Dubai, Dec. 13, (dpa/GNA) – For the first time at a UN climate conference, the international community is calling for a “transitioning away from fossil fuels in energy systems” in the final declaration.
The text of the COP28 declaration was published by the conference presidency from the United Arab Emirates (UAE) on Wednesday morning and adopted in plenary just a few hours later. The 21-page paper calls on countries to move away from fossil fuels in their energy systems.
The text, however, does not call for a concrete phase-out of fossil fuels such as coal, oil and gas. More than 100 countries had urged the inclusion of the more ambitious targets.
The text provides for the potential continued use of gas alongside the use of controversial technologies for storing and capturing CO2.

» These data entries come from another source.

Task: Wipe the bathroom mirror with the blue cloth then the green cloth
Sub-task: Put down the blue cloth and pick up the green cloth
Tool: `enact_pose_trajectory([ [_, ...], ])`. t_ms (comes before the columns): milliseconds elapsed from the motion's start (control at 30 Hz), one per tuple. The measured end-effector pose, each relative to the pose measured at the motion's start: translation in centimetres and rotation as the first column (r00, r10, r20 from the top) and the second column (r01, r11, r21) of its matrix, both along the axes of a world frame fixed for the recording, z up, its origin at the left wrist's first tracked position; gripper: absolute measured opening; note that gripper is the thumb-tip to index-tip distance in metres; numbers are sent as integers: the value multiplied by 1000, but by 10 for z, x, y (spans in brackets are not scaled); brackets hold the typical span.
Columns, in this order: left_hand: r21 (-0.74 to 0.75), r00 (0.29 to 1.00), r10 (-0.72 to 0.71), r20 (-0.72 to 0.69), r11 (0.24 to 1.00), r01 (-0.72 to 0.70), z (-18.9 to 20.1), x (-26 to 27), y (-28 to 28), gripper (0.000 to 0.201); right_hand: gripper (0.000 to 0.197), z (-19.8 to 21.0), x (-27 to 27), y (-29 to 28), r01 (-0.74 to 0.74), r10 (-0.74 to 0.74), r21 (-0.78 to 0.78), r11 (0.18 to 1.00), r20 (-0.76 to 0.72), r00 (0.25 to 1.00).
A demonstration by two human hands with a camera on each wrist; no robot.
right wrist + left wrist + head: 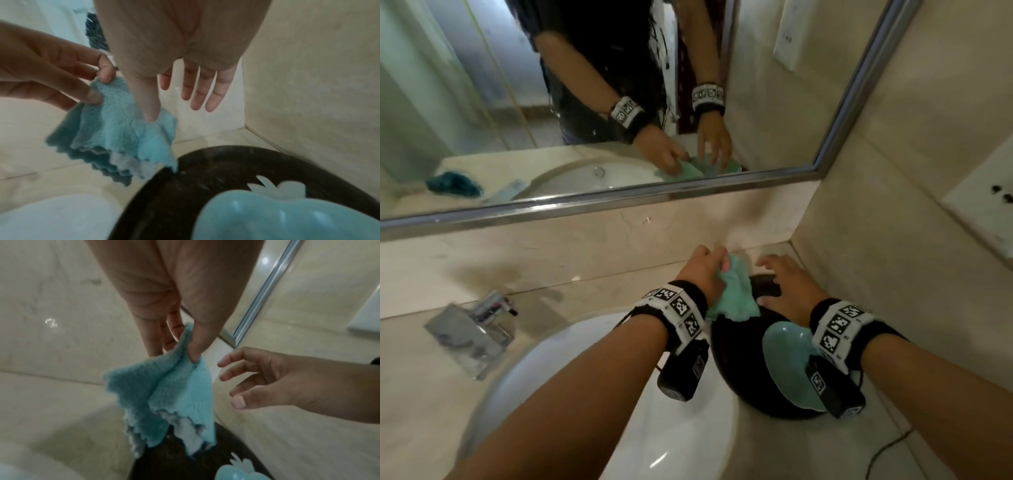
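The left grip [703, 270] pinches the green cloth [734, 294] above the black tray [739, 373] at the tabletop's back right corner; a teal dish [787, 363] lies inside; the right grip [791, 287] is spread

Green cloth [732, 294]: pale mint, fluffy, scalloped edge, bunched and hanging over black tray's left rim, pinched at top. Blue cloth [453, 184]: dark teal, crumpled on bench, seen only as reflection. Mirror [482, 85]: silver-framed, wall-mounted above bench.
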State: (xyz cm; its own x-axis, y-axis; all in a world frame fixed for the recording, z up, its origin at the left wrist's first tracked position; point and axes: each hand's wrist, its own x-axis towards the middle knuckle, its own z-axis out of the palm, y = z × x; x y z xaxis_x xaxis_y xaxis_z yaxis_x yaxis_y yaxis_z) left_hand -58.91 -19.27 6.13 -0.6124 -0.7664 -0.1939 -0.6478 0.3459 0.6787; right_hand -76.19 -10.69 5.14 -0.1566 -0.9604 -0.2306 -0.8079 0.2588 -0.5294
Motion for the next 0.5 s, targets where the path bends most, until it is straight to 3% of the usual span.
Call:
enact_pose_trajectory([
  [67,-26,999,7,-40,1000,-8,24,22,4,27,67,25,27,1,-30,33,-52,998,52,998],
  [233,-64,982,52,-183,996,-65,81,86,18,23,62,83,115,-3,-48,81,-122,991,278,957],
  [367,-54,966,65,-251,995,-81,120,154,31,29,55,110,174,-4,-81,124,-206,975,206,971],
  [500,-58,966,118,-231,989,-135,139,233,39,31,43,133,229,0,-125,162,-241,962,140,977],
])
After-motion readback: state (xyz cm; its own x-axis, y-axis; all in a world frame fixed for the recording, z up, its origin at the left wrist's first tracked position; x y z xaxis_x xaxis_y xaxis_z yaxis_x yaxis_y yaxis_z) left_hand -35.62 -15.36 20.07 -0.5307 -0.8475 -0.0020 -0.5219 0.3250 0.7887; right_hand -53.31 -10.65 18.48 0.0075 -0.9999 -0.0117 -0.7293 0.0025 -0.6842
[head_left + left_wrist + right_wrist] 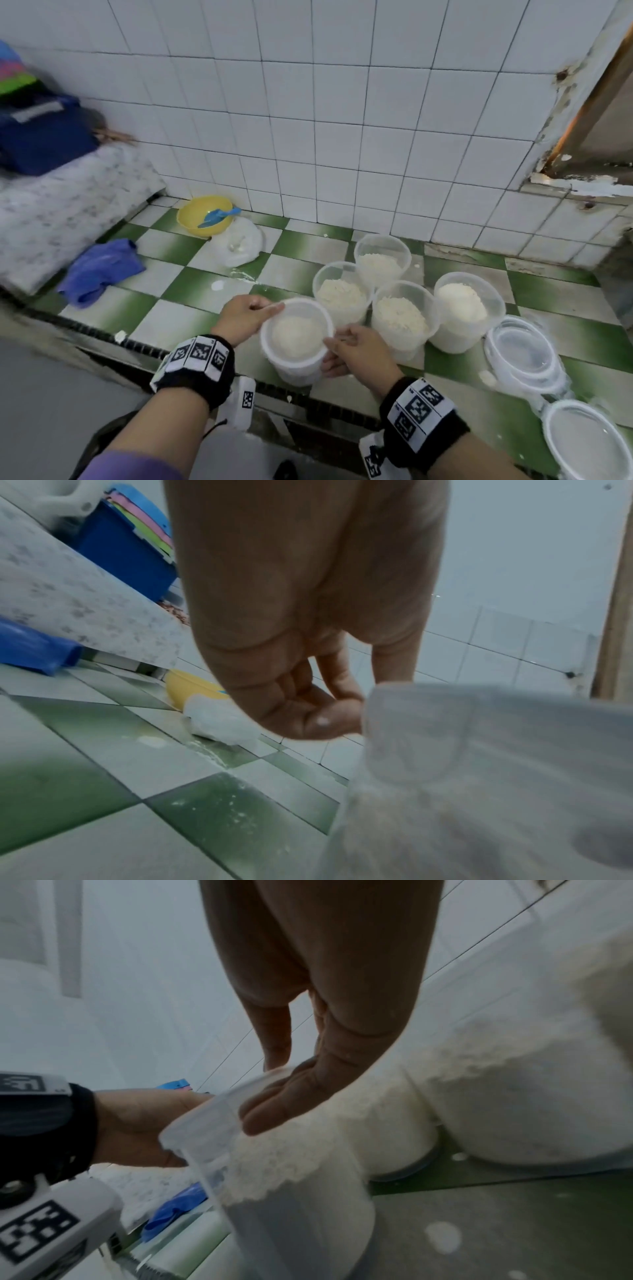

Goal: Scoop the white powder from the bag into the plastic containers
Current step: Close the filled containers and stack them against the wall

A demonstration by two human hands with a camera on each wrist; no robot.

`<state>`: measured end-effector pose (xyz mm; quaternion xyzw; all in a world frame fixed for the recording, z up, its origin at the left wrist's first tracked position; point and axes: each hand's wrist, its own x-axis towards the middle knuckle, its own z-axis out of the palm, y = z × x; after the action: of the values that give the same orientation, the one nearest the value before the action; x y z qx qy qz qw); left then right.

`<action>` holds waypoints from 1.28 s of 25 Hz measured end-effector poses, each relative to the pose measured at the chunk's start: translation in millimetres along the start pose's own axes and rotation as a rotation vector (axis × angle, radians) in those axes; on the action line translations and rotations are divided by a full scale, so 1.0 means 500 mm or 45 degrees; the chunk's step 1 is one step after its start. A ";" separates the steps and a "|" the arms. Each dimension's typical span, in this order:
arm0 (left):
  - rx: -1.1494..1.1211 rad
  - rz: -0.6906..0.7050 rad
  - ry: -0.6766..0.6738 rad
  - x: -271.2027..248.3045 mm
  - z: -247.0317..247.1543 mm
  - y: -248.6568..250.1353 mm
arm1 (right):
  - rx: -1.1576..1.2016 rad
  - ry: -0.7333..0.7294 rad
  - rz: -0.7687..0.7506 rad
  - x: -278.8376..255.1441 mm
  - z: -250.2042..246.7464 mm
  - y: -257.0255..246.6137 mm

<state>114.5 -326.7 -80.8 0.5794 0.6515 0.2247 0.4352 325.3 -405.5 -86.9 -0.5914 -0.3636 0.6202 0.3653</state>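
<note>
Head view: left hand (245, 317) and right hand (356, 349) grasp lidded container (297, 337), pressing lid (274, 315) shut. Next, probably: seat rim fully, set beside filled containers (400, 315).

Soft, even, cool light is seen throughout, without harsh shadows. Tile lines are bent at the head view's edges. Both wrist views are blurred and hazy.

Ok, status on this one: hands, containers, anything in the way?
Both hands, left and right, grip the near container, powder-filled. Four filled containers behind. Nothing blocking.
</note>
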 end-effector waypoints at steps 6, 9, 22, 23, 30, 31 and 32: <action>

In a round of applause, COP28 President Sultan al-Jaber, who is also the head of the UAE’s state oil company, spoke of the “historic package.”
“Future generations may not know your names but they will owe every single one of you a debt of gratitude,” said al-Jaber.
The agreed plan is to keep the 1.5-degree-Celsius target within reach. This refers to the target agreed internationally in Paris in 2015 to limit global warming to 1.5 degrees compared to pre-industrial times.
Many climate experts and environmentalists have cast doubt on the feasibility of achieving that target without far more radical action.
Al-Jaber warned that “an agreement is only as good as its implementation.”
It also includes the goal of tripling the capacity of renewable energies by 2030 and doubling the pace of energy efficiency during this period. The G20 countries had already committed to this.
A number of island countries that are particularly threatened by rising sea levels, however, criticized the decision-making process at the conference and described the final agreement as lacking.
A representative from Samoa to al-Jaber on Wednesday that the group of island states had been outside the room and busy coordinating their response when he only briefly paused to ask for any objections.
The UN conference was supposed to sharply limit climate change, but has instead favoured “incremental change over business as usual” instead of the necessary drastic steps, the Samoan representative said.
“Our leaders and ministers have been clear, we cannot afford to return to our islands with the message that this process has failed us,” she said. “We have come to the conclusion that the course correction needed has not been secured.”
In the plenary hall in Dubai, several other representatives and delegates responded to her remarks with long applause and stood up as a sign of solidarity.
United States climate envoy John Kerry described the agreement as a successful step forward.
“Everyone here should feel good … I am in awe of the spirit of cooperation that has brought everybody together,” said Kerry.
UN and European Union officials acknowledged that the agreement does not strictly phase out fossil fuels, but each called the text the “beginning of the end” for the use of such energy sources.
“COP28 also needed to signal a hard stop to humanity’s core climate problem, fossil fuels and their planet-burning pollution,” the executive secretary of the United Nations Framework Convention on Climate Change (UNFCCC), Simon Stiell, said on Wednesday.
“Whilst we didn’t turn the page on the fossil fuel era in Dubai, this outcome is the beginning of the end.”
Wednesday is “a day to salute the fact that humanity has finally done what is long, long overdue,” said the European Union’s commissioner for climate action and lead negotiator at the conference, Wopke Hoekstra.
“Thirty years we’ve spent to arrive at the beginning of the end of fossil fuels,” Hoekstra said.
The German government is expressly backing the agreement.
Sources in the German delegation to the conference told dpa that the resolution was “a huge load off” of German Foreign Minister Annalena Baerbock’s mind.
“Great joy in the German delegation and from the foreign minister that the world has decided to end the fossil age,” dpa was told.